Classificação

7
Interpretação
6.5
Argumento
7
Realização
6
Banda Sonora

Mais um dia, mais uma aposta da Netflix em séries espanholas. Depois de sucessos como La Casa de Papel, Las Chicas del Cable, Vis a Vis La Casa de las Flores, veio El Vecino, que trata de um tema já bastante batido, mas inédito em séries da terra de nuestros hermanos: super-heróis. E para além de ser sobre super-heróis, é uma comédia, o que, como sabemos, resulta bastante bem em filmes como Deadpool. Como tantas outras séries do género, esta é adaptada de uma banda desenhada homónima, dos escritores Santiago García e Pepo Pérez.

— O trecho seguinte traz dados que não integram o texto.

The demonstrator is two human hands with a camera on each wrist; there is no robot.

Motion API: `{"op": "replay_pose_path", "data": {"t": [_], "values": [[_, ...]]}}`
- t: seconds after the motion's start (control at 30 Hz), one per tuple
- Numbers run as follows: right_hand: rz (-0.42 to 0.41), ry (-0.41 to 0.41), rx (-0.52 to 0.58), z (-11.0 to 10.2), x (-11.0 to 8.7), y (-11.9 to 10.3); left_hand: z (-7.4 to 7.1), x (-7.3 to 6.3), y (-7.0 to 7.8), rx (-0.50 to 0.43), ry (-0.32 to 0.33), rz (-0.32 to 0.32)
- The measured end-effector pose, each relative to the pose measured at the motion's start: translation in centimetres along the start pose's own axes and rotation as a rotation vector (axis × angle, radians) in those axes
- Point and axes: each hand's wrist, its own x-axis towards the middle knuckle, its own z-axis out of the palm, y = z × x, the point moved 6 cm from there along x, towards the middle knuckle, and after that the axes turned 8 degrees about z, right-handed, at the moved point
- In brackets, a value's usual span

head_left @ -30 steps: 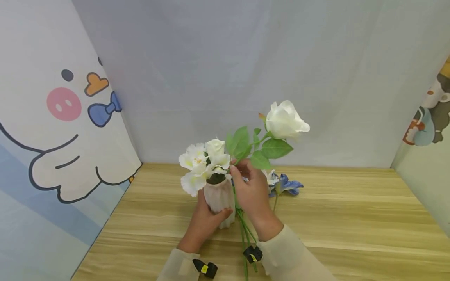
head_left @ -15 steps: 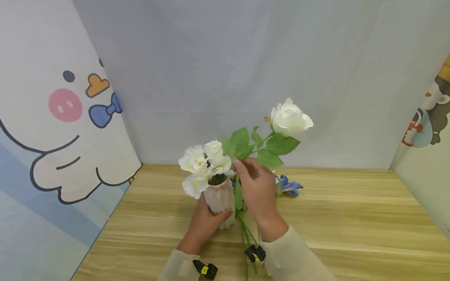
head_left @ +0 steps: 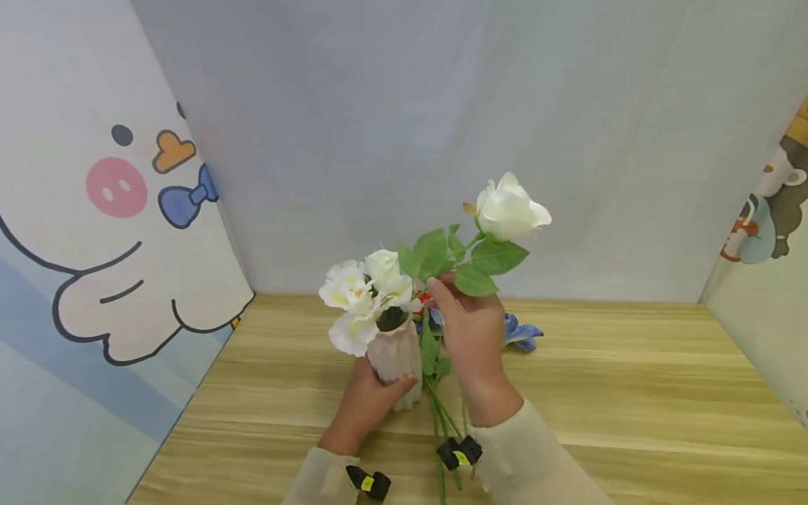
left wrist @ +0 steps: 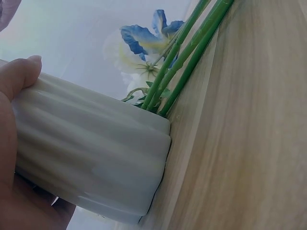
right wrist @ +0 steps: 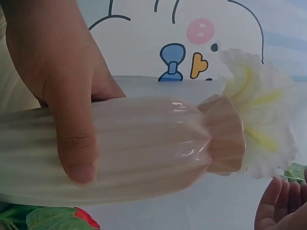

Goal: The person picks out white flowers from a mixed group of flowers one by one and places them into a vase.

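at lower centre, my left hand (head_left: 366, 405) is curled round the vase (head_left: 395, 359), which holds white flowers (head_left: 355, 333). just right of centre, my right hand (head_left: 475, 338) pinches a white rose (head_left: 510, 209) by its stem, bloom higher up. green stems (head_left: 432, 388) lie right of the vase.

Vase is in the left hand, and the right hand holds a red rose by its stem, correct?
Not quite: the rose in the right hand is white, not red, as the head view shows. The left hand does hold the vase.
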Motion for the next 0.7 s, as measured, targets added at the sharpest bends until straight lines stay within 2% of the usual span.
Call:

Javier é um tipo com muitas ideias, mas no final do dia tem um empregozito num café e uma relação não muito forte com a namorada, Lola, uma jornalista determinada. No prédio de Javi vive uma amiga de Lola, Julia, e em breve muda-se o tal vecino (suponho eu), José Ramón.

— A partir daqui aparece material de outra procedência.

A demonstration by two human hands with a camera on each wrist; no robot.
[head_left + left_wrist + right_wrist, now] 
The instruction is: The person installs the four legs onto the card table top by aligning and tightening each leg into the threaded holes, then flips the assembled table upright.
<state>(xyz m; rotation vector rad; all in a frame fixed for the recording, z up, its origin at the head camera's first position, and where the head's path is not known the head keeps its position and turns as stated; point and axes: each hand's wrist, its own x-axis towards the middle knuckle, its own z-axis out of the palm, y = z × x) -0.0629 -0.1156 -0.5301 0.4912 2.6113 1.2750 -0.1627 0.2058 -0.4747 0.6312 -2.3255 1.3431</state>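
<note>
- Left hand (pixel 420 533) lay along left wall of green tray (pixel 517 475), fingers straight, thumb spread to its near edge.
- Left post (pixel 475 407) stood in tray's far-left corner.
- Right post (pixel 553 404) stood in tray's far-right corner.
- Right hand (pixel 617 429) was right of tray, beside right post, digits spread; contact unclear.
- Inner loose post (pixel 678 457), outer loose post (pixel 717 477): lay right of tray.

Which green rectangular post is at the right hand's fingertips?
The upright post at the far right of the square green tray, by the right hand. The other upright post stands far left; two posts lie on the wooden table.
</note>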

Depois de ter descoberto, ao ouvir uma conversa telefónica, que Lola o considerava uma pessoa egoísta (pelo que vi ela tem toda a razão), Javi resolve “roubar” a casa que o patrão tinha reservado para o fim de semana. Uma casa pavorosa numa aldeia no meio do nada. Como é claro, corre mal ao ponto de virem embora mais cedo. Não sei como é que as coisas vão acabar, mas não vejo nem química, nem paixão nem nada que me faça torcer por estes dois. Javi não tem nada de apelativo e Lola é uma mulher com garra.

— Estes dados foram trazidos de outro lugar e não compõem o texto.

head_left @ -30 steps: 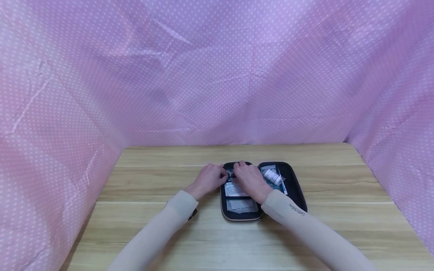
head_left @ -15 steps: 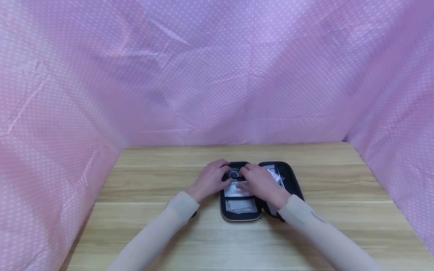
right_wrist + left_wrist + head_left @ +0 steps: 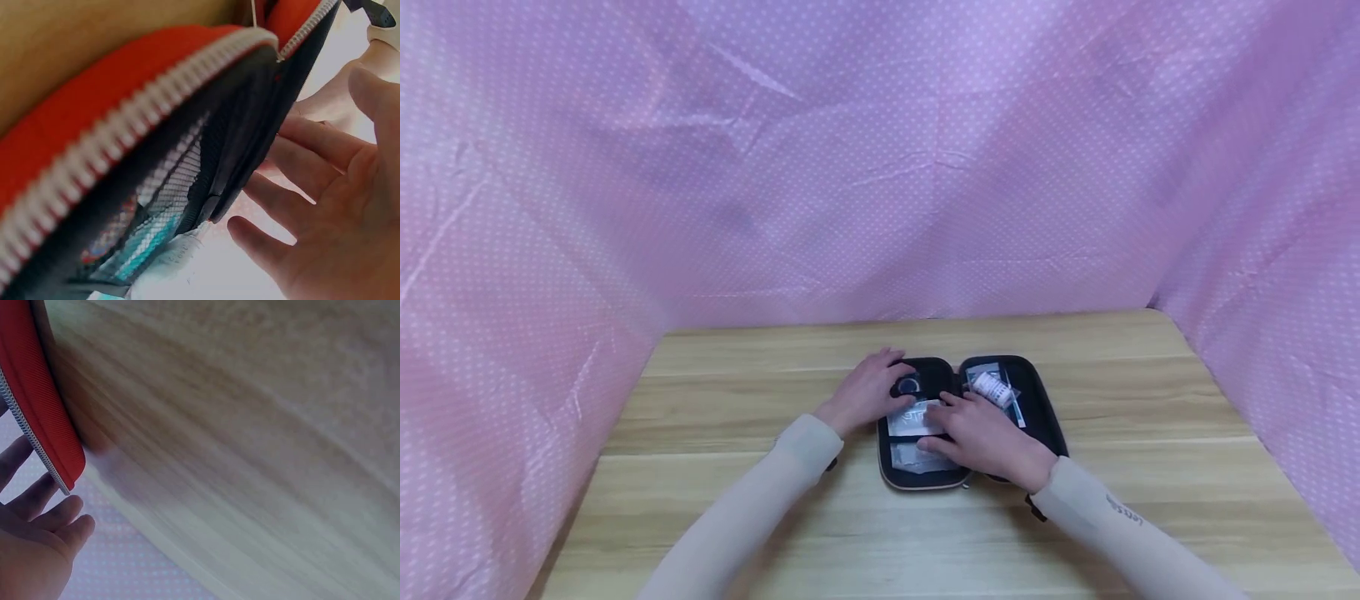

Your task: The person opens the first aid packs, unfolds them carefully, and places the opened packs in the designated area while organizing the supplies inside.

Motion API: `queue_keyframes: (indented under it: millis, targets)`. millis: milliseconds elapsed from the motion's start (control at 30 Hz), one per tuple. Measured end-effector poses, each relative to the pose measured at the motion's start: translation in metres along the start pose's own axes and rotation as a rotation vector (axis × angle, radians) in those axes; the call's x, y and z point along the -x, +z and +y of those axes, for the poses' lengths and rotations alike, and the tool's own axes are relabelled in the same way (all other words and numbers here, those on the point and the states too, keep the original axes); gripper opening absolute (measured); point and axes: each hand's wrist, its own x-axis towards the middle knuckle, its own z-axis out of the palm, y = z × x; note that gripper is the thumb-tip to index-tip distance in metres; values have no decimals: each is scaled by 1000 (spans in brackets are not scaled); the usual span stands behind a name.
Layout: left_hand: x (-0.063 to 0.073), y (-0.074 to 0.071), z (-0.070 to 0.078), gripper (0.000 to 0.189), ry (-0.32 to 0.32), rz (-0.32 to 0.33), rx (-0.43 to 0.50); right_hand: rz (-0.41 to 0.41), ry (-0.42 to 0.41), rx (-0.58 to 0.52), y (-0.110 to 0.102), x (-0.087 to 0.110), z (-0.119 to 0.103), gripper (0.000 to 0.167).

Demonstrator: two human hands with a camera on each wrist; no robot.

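An unfolded zip case [image 3: 925, 481], red outside and black inside, lies on the table. My left hand [image 3: 859, 393] reaches over the left rim of its left half, fingers spread around a dark round item [image 3: 908, 384] under the top strap. In the left wrist view those fingers extend by the zipper edge [image 3: 37, 450]. My right hand [image 3: 988, 433] hovers low over the middle of the case, its fingers straight and apart in the right wrist view. Below its fingertips, a white packet [image 3: 906, 419] and a clear-wrapped packet [image 3: 917, 457] sit under straps.
In the case's right half, a white printed roll [image 3: 992, 388] lies on a mesh pocket with blue-green packets [image 3: 147, 240] behind it. The wooden table [image 3: 715, 408] extends around the case. Pink dotted cloth [image 3: 820, 208] hangs behind and at both sides.
My right hand has drawn back from the top strap toward the lower right, uncovering the round item and the white packet. My left hand stays at the left rim, its fingers more spread.
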Motion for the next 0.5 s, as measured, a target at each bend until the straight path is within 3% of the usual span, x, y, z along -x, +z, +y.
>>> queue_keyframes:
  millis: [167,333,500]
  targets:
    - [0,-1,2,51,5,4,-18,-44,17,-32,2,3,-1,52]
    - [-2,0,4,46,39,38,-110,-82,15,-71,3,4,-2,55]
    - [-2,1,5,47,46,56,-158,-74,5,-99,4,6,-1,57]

No entanto, a vida dele muda quando recebe super-poderes de um herói que morre ao chegar à terra. Como tal, passa os poderes a Javi e terá de ser este a salvar o cosmos. Até agora não sabemos nada disso. Neste episódio piloto só descobrimos que Javi consegue curar-se rapidamente e que voa. Não sabemos que mais pode fazer nem qual é ao certo a sua missão ou se será simplesmente combater o crime em Madrid. O que sabemos é que o seu ajudante, o seu Robin, é José Ramón, um estudante que acaba de se mudar para a capital. Esse sim, parece ser bem mais interessante que o protagonista. Pobrezinho, corre-lhe tudo mal desde que saiu da sua terra. As pessoas do blá blá car deixam-lhe o carro imundo, o quarto que arrendou é minúsculo e o seu senhorio é um lunático.

Apesar de ter uma premissa comum (quem não está já farto de super-heróis?), pode ser que um protagonista um tanto detestável (mas que não deixa de ser interessante, admito) e uma mudança de cenário dos EUA para a Europa tornem a coisa mais apelativa. A verdade é que para um episódio relativamente curto (30 minutos) ainda fui algumas vezes ao telemóvel porque havia partes que era um enche-chouriços e sem piada.

Com tudo isto não quero dizer que seja uma má estreia. Temos bons atores que dão vida a personagens apelativos e uma história com muito por explorar. Simplesmente para mim em termos de projetos espanhóis para a Netflix foi o mais fraco (falando apenas da estreia). Veremos o futuro.